### Work instructions
Once you find the line containing "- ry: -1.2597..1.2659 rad" in the data below, copy it and each following line exactly, up to and including the line containing "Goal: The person", and nothing else.

Extracted records:
Start of Block

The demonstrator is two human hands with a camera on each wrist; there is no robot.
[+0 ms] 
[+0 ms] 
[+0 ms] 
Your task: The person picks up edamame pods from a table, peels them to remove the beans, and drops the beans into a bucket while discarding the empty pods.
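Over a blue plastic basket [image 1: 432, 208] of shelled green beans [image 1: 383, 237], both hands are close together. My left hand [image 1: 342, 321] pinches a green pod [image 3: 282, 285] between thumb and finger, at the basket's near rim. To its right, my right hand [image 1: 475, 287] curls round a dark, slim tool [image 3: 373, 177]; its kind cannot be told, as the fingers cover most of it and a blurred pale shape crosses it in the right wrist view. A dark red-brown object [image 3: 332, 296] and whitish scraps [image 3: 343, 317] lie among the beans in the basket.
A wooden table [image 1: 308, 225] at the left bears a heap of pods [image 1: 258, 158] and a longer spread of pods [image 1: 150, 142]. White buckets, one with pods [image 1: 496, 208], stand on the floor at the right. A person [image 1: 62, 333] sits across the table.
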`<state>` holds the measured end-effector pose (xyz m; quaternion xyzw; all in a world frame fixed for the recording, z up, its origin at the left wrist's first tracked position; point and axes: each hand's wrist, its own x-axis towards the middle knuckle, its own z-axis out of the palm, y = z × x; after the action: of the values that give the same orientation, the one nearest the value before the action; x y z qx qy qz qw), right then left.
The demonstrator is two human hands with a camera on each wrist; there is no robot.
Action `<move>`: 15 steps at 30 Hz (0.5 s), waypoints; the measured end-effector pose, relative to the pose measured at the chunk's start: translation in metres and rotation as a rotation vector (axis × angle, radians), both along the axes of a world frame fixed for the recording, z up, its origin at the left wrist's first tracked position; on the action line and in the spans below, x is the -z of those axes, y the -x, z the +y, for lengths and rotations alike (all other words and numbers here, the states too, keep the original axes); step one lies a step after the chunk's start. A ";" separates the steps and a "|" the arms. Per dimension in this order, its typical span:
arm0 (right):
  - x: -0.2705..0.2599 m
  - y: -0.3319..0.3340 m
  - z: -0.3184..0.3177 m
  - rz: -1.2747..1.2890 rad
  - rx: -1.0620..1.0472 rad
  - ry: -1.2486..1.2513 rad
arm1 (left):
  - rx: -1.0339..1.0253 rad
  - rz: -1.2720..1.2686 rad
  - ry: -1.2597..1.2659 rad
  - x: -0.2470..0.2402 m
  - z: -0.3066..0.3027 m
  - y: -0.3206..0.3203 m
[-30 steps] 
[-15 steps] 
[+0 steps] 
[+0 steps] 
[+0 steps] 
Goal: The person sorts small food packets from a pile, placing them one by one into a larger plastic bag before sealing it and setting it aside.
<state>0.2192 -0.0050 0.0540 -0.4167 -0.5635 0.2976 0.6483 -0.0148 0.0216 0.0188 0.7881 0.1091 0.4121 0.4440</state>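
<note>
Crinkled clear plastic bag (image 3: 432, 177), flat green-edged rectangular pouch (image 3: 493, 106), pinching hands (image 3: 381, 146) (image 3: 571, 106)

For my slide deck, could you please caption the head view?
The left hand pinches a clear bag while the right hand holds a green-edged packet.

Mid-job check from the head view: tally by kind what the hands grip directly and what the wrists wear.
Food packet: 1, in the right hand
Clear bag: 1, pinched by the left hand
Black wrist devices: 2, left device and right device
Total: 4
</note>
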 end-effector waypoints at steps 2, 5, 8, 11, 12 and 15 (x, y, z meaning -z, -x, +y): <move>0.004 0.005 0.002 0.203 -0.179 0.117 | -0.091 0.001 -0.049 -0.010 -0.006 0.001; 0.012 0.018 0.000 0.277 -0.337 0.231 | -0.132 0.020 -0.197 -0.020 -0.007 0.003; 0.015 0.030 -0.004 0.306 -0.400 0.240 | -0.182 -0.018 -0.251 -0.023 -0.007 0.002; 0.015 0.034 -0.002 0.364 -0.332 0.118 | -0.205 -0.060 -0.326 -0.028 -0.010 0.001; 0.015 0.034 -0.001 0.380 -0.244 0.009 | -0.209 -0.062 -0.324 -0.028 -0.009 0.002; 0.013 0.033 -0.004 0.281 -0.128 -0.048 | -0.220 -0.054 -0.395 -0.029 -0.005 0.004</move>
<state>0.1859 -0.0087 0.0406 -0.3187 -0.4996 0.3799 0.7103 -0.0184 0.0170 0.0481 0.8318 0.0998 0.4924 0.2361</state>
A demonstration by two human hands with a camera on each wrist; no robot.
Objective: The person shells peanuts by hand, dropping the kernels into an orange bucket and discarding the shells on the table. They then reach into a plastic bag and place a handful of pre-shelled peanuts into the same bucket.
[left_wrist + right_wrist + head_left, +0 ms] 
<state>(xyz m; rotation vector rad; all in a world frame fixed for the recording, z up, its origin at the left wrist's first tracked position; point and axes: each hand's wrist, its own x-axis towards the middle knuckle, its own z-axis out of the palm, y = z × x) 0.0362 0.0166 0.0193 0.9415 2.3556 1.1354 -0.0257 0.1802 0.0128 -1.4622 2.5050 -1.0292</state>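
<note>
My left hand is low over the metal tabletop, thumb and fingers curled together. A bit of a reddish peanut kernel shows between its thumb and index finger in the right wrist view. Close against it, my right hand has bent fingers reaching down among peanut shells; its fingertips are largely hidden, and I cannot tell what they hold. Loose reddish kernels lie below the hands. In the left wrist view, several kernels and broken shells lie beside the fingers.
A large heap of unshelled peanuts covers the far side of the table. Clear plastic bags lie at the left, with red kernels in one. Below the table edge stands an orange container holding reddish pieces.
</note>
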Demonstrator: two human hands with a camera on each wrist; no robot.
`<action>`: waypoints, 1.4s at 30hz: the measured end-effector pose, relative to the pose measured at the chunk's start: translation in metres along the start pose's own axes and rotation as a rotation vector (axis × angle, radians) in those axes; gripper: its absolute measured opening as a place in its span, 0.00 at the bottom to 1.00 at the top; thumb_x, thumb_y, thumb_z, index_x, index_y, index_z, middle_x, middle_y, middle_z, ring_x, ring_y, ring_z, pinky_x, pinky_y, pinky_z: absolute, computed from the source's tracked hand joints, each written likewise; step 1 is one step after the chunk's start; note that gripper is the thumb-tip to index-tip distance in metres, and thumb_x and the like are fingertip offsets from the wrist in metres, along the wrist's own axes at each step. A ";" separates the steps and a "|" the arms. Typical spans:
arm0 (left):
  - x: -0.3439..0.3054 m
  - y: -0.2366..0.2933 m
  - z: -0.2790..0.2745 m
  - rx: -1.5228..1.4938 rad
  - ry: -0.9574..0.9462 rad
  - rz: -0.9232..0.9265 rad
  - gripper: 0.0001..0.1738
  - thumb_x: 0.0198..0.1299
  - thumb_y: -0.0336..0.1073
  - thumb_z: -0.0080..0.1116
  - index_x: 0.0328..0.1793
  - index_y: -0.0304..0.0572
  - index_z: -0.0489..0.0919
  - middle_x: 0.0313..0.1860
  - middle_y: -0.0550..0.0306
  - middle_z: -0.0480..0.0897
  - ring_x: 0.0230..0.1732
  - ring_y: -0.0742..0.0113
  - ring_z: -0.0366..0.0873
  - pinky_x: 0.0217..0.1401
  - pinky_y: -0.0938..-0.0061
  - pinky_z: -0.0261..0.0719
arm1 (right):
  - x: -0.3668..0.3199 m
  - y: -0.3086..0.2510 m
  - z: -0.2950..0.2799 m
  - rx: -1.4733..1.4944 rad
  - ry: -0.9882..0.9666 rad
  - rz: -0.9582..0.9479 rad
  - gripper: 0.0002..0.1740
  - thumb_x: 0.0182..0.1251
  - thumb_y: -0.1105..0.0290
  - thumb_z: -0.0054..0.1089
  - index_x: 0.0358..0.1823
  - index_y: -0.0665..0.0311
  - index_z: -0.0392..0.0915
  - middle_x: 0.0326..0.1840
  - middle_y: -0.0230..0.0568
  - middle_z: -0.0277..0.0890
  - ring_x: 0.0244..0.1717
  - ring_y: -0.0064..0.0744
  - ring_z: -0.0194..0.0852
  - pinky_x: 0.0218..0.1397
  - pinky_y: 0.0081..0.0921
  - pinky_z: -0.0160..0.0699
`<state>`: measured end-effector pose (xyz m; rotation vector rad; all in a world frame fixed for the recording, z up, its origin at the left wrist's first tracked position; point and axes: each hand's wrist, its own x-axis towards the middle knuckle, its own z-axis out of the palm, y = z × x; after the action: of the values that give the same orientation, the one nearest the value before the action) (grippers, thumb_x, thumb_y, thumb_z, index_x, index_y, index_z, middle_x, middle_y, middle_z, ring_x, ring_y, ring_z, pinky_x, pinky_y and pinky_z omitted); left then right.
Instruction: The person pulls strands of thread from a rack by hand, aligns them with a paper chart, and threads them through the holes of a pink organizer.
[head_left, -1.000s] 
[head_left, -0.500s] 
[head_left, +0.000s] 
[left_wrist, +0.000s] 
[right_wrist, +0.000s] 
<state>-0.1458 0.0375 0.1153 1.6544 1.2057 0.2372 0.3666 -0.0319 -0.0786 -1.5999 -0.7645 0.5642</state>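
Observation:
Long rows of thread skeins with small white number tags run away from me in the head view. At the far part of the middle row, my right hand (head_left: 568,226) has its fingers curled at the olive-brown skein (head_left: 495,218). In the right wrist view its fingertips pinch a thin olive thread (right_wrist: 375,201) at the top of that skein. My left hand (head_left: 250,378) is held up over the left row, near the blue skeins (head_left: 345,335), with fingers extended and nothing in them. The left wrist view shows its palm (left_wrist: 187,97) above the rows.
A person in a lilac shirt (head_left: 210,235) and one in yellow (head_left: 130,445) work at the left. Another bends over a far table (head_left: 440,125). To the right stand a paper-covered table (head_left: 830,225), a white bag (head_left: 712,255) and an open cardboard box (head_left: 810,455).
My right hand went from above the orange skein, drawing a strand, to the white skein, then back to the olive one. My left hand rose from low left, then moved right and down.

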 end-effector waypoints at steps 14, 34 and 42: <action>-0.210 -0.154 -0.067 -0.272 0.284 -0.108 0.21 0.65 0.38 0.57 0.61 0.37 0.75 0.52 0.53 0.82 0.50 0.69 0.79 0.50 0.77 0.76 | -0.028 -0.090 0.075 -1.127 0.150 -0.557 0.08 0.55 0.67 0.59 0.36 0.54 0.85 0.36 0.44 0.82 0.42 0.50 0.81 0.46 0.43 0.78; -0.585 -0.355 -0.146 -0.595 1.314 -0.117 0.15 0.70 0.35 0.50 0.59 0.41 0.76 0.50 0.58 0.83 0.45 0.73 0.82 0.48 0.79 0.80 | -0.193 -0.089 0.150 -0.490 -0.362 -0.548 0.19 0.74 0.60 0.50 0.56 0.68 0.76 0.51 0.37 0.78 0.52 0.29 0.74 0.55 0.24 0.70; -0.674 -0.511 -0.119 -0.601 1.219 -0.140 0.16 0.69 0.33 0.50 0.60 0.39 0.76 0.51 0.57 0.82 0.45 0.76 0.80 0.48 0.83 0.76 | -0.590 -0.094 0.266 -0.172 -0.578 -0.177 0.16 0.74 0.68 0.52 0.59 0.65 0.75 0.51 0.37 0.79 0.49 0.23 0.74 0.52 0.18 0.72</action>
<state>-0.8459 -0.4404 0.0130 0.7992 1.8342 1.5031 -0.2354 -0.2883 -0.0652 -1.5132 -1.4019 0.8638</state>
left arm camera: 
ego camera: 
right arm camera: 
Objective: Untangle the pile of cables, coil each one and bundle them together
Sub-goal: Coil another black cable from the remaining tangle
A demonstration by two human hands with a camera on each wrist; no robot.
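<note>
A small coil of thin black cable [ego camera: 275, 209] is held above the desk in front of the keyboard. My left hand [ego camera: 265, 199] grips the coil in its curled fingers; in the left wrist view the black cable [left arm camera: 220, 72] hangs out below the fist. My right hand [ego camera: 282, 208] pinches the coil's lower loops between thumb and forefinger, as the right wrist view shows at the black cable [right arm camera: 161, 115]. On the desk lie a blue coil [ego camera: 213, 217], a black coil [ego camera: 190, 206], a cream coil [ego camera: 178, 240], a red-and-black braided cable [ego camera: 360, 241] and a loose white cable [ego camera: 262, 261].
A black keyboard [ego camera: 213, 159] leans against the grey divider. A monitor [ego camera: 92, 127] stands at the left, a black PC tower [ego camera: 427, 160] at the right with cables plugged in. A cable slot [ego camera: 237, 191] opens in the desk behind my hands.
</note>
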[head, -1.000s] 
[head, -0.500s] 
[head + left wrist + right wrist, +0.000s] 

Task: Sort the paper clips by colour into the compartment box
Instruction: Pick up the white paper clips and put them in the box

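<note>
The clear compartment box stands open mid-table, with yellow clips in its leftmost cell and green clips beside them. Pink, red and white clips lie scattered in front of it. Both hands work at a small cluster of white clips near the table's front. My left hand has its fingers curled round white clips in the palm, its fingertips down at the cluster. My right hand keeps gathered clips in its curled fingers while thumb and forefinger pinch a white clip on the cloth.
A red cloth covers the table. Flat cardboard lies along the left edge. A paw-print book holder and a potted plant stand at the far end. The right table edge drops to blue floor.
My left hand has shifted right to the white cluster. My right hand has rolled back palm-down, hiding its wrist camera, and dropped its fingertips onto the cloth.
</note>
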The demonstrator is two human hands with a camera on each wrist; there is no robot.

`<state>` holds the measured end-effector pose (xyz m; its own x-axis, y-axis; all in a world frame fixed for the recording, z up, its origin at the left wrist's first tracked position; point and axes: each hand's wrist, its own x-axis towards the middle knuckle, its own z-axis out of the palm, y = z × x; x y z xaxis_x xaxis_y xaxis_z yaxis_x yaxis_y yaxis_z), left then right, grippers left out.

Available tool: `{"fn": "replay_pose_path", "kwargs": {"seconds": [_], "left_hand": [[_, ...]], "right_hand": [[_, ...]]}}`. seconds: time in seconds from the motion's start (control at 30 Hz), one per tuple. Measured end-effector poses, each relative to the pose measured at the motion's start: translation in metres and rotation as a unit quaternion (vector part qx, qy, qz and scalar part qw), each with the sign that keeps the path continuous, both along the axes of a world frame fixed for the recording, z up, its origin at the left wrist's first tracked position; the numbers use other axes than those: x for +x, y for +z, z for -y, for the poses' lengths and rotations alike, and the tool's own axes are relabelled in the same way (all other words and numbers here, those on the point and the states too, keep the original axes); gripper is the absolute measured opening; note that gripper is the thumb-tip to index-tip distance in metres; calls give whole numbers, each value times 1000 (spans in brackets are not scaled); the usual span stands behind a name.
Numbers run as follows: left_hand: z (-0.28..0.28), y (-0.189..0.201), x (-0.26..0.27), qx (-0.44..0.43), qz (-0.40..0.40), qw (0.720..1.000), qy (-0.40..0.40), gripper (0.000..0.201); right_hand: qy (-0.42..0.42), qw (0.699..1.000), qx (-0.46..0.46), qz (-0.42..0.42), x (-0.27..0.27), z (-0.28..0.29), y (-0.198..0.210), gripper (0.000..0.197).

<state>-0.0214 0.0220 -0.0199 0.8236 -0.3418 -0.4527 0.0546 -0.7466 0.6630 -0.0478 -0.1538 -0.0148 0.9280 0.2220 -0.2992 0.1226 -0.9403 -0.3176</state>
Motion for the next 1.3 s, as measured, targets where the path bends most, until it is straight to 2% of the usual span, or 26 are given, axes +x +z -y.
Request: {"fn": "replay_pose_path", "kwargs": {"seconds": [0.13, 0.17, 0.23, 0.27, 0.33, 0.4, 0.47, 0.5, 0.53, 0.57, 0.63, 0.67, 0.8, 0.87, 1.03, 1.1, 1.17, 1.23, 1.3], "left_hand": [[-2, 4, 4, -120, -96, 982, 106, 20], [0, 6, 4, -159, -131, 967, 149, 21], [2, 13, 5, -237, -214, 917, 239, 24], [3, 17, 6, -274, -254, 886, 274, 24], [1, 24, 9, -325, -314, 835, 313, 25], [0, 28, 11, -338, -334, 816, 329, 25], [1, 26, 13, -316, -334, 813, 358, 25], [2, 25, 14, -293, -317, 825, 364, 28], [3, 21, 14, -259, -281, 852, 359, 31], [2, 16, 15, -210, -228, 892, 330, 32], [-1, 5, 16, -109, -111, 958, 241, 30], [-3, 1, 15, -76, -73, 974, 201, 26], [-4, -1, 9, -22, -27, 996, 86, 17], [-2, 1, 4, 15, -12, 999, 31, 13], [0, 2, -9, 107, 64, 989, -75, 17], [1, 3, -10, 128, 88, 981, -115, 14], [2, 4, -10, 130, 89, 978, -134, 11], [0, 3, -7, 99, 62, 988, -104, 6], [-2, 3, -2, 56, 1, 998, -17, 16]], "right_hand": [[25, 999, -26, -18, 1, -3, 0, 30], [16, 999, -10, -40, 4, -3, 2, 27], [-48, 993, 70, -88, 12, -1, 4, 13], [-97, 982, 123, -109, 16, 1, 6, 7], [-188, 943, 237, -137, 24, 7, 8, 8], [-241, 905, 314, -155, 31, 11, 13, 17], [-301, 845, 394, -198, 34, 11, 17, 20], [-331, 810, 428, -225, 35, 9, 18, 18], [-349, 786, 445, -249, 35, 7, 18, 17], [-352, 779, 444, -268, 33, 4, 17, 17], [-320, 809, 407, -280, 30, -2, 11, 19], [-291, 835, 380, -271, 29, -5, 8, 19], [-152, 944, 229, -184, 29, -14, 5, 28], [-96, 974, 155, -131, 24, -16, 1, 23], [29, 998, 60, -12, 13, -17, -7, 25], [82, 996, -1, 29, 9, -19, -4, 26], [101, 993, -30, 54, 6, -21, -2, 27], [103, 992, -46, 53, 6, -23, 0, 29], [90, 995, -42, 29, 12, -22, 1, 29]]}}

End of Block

### Result for this task
  - ry: -1.2597..1.2659 rad
  - x: -0.2470..0.2402 m
  - z: -0.3066..0.3027 m
  - y: -0.3206..0.3203 m
[-30 steps] 
[-15 steps] 
[+0 steps] 
[+0 steps] 
[+0 steps] 
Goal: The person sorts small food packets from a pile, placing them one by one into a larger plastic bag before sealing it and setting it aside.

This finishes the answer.